Problem description – Return the material below exactly, but only from the line with "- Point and" through the line with "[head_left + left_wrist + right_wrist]", and without its pictures.

Extracted information –

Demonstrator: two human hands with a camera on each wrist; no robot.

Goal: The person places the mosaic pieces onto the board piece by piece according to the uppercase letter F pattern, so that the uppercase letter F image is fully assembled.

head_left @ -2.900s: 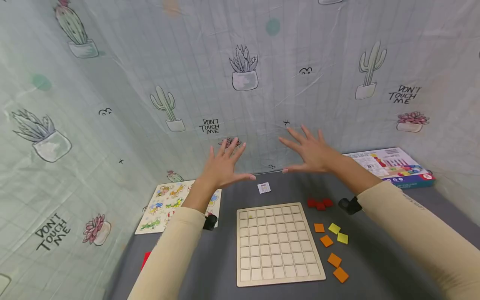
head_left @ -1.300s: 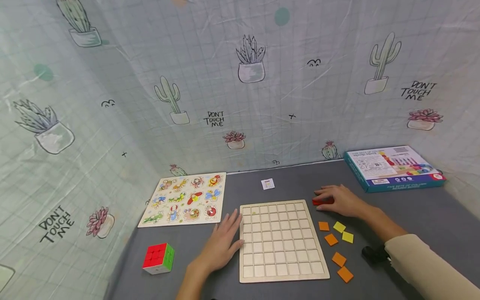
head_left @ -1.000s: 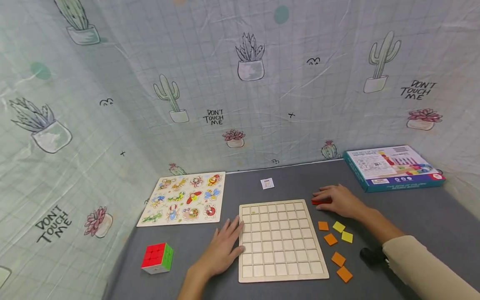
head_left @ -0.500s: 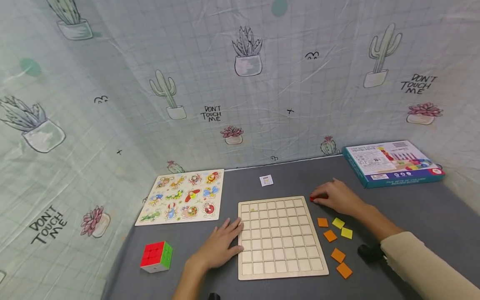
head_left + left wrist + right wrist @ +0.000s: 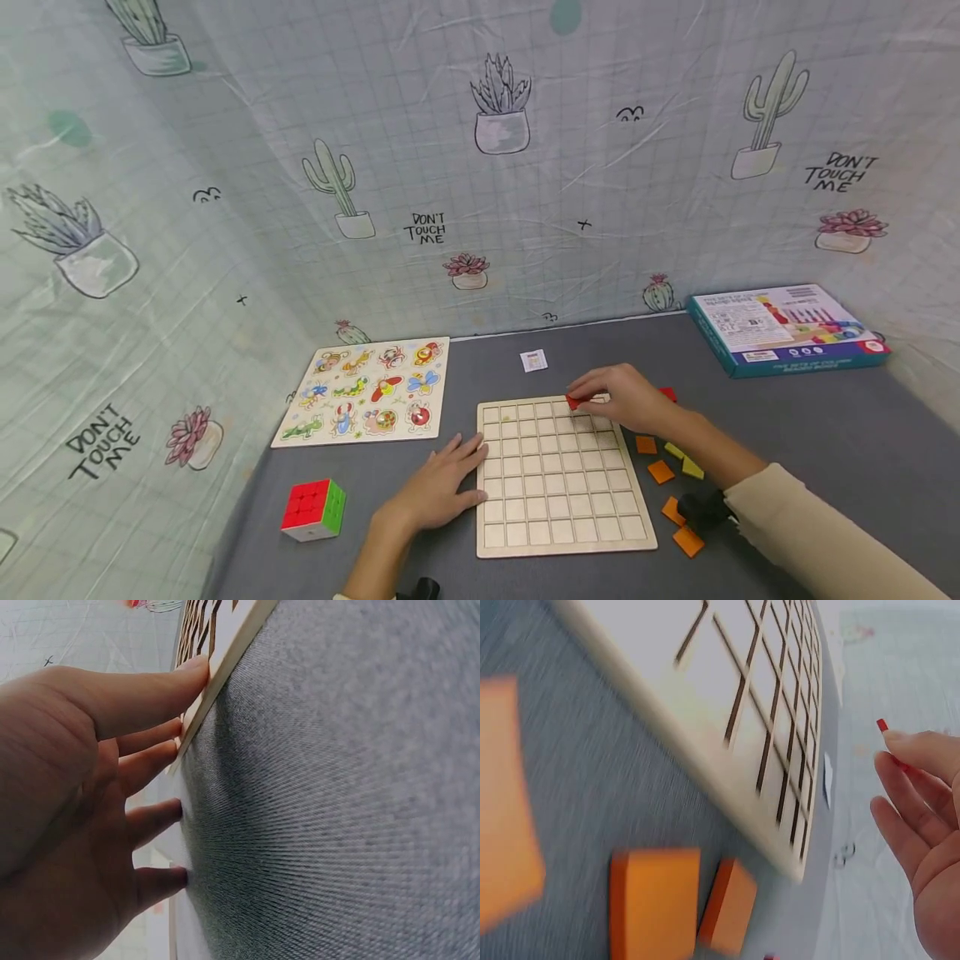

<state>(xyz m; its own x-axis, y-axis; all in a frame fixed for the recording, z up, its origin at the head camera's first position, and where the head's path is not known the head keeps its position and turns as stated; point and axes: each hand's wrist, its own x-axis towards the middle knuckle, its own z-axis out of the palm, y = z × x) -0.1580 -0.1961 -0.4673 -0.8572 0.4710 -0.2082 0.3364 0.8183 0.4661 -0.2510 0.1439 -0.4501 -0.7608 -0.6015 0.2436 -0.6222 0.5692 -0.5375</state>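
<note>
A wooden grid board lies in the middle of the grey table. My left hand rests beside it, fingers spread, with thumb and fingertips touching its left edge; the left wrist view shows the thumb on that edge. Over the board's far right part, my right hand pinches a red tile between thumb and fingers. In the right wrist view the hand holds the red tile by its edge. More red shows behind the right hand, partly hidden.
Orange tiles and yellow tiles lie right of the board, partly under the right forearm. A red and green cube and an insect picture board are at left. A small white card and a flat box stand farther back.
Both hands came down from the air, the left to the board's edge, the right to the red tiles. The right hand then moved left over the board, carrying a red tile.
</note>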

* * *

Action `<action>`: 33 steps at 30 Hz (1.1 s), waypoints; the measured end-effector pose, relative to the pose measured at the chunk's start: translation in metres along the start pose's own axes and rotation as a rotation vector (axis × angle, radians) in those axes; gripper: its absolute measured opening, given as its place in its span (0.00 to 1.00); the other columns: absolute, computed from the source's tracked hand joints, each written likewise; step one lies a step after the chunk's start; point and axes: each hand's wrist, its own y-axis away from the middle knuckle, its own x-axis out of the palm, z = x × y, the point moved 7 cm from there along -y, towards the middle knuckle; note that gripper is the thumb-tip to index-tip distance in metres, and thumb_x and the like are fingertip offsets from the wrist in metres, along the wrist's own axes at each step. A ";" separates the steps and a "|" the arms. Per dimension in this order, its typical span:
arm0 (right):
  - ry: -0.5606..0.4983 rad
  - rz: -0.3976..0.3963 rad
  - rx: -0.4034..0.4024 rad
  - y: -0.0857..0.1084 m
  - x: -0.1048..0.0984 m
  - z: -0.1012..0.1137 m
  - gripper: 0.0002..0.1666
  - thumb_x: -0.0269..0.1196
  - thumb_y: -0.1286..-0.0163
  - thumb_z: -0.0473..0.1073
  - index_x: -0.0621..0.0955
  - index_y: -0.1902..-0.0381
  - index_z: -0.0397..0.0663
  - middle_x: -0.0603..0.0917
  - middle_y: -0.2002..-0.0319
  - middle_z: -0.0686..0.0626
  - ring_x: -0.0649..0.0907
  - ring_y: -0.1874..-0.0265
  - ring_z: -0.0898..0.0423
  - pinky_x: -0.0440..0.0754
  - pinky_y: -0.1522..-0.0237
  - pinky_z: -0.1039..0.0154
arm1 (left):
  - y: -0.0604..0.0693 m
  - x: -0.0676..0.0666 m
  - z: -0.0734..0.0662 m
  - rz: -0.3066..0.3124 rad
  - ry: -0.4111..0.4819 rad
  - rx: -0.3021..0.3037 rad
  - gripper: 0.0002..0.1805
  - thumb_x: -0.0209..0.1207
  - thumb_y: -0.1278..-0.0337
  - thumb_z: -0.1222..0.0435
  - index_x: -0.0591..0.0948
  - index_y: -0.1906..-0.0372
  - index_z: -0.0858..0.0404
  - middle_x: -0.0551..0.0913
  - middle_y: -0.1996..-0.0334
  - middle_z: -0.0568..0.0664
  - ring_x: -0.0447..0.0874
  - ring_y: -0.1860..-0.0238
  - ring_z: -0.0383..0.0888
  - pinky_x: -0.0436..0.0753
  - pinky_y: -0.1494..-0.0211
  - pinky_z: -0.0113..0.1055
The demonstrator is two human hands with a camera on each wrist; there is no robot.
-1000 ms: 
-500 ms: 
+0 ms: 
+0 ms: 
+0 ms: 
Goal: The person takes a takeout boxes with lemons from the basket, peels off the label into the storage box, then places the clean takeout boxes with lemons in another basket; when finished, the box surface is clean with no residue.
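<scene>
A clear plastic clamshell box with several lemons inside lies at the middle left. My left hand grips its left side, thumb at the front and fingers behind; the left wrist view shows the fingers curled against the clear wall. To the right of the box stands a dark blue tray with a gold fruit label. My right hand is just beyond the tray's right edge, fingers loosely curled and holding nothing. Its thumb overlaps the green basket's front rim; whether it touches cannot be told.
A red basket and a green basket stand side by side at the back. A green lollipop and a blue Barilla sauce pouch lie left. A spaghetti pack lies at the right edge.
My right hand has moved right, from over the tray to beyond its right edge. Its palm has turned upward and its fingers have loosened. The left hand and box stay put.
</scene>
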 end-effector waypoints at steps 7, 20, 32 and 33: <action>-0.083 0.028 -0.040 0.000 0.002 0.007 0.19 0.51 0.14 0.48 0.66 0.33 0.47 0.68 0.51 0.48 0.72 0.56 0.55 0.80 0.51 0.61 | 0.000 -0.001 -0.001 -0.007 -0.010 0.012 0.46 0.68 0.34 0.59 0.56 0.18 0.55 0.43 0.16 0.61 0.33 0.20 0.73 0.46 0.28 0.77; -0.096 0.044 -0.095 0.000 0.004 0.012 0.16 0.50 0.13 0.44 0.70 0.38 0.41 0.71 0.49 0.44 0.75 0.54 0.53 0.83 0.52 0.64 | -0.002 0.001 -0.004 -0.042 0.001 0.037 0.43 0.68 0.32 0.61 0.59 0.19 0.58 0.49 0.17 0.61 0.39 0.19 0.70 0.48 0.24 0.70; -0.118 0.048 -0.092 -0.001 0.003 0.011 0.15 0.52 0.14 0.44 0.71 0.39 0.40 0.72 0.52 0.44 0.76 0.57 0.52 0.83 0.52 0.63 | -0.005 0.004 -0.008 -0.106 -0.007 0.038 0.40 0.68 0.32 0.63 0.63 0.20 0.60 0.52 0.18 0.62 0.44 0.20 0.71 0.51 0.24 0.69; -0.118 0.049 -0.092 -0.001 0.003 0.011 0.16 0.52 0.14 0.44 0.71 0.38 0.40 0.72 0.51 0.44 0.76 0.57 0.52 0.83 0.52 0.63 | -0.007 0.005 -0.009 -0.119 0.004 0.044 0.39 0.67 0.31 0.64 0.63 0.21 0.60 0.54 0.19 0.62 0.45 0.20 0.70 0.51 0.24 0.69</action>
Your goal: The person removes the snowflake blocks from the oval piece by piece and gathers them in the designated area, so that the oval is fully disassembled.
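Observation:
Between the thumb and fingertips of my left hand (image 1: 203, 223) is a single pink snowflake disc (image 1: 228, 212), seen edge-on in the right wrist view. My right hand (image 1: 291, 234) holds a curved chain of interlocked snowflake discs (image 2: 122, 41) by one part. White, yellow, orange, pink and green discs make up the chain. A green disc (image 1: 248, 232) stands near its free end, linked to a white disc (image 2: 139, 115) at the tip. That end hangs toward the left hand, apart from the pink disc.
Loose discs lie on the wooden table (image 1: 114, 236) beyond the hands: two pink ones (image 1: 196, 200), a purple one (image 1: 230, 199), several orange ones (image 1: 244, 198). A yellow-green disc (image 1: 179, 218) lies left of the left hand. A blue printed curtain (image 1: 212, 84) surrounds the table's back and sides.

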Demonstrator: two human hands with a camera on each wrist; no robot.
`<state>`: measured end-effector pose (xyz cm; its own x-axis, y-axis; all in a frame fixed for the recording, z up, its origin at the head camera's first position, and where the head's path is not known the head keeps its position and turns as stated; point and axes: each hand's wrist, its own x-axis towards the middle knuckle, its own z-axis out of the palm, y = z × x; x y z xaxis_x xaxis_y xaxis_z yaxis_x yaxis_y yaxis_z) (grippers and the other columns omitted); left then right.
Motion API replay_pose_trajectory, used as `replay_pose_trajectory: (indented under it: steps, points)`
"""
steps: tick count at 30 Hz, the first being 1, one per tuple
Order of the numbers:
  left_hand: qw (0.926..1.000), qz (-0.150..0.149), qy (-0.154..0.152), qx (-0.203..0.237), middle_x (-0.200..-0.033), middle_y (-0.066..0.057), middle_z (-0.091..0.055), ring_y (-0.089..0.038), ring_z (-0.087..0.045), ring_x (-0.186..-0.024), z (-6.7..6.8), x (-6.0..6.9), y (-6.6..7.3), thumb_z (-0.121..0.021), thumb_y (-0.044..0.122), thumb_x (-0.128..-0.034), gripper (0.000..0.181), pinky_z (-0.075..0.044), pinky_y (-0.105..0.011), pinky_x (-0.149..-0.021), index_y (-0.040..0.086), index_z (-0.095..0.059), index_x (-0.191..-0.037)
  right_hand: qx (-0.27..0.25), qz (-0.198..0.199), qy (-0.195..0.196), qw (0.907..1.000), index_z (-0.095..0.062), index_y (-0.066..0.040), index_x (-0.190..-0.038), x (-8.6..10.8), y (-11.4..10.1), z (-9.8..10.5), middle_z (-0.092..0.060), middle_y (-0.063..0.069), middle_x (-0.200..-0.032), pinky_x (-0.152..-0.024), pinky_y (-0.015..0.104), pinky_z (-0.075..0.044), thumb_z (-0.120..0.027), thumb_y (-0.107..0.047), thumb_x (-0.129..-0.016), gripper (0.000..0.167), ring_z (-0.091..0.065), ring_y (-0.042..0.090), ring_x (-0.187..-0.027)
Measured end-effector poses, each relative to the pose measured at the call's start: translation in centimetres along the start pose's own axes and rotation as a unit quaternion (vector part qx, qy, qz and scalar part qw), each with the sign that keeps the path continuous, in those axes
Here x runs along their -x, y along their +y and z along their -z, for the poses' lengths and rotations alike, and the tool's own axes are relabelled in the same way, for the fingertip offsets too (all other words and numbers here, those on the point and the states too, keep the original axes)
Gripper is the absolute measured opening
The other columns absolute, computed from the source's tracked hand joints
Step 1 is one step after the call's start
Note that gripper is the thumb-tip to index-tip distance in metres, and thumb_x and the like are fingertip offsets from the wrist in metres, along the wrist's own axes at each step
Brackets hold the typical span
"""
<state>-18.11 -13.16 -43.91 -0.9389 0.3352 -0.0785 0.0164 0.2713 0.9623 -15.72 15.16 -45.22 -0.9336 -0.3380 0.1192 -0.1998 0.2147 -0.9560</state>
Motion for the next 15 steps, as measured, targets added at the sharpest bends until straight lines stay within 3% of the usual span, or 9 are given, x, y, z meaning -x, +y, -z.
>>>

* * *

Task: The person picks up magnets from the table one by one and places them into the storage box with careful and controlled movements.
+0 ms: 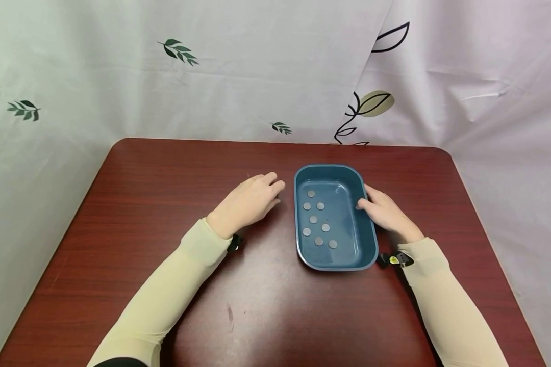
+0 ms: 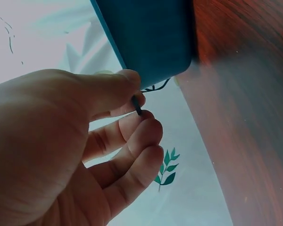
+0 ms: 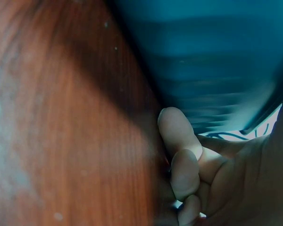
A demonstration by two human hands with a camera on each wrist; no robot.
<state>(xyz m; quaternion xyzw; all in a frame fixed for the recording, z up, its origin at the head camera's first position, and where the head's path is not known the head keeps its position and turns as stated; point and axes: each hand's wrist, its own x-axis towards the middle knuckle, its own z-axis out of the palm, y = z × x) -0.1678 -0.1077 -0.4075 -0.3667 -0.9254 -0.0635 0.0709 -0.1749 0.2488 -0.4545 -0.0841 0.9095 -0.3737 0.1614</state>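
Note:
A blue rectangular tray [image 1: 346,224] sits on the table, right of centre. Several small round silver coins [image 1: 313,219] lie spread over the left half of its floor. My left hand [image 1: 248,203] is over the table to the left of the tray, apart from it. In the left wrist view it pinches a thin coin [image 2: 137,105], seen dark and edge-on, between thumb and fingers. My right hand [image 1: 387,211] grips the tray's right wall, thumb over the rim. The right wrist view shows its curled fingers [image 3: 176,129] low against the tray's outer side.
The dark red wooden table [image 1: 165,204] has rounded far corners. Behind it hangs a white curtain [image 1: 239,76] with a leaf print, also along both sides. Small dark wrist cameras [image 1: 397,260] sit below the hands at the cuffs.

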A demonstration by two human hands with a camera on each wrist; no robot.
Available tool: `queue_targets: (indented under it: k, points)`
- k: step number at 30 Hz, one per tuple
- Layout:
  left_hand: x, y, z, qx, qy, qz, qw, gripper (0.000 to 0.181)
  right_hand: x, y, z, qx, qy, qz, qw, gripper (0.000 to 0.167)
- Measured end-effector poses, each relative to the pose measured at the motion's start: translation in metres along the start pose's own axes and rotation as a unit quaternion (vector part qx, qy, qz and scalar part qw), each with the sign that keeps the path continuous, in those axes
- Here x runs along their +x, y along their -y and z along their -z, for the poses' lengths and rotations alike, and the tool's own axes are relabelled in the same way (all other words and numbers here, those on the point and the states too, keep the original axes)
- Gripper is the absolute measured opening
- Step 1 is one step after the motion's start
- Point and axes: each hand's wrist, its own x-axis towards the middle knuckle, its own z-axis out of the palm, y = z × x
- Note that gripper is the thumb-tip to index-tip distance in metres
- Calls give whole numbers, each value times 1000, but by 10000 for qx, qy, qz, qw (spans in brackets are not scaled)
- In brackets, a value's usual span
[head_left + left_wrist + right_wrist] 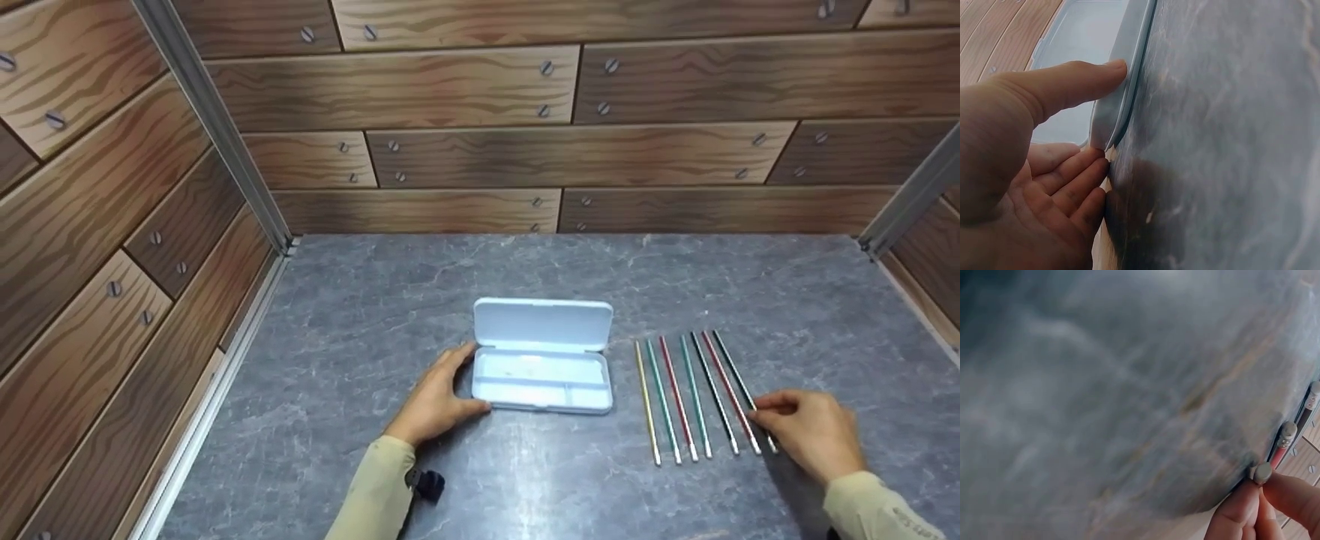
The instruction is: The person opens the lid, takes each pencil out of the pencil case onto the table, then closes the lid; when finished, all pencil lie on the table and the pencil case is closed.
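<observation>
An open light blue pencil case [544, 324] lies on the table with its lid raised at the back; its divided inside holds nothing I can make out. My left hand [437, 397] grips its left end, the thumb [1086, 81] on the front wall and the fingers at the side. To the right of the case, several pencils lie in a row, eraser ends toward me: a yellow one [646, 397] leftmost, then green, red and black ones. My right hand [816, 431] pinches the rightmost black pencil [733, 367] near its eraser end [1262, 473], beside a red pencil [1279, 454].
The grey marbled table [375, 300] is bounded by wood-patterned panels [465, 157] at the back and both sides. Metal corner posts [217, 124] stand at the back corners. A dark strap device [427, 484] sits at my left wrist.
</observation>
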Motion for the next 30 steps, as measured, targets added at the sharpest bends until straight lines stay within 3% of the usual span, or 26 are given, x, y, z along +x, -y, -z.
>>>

Response to the task –
- Point and axes: each hand's wrist, its own x-axis towards the middle knuckle, its own z-axis out of the palm, y = z × x
- Note that gripper is the thumb-tip to index-tip distance in metres
- Calls give whole numbers, each value times 1000, but by 10000 for qx, qy, qz, qw (spans in brackets are not scaled)
- In brackets, a value's usual span
[head_left + left_wrist + right_wrist] 

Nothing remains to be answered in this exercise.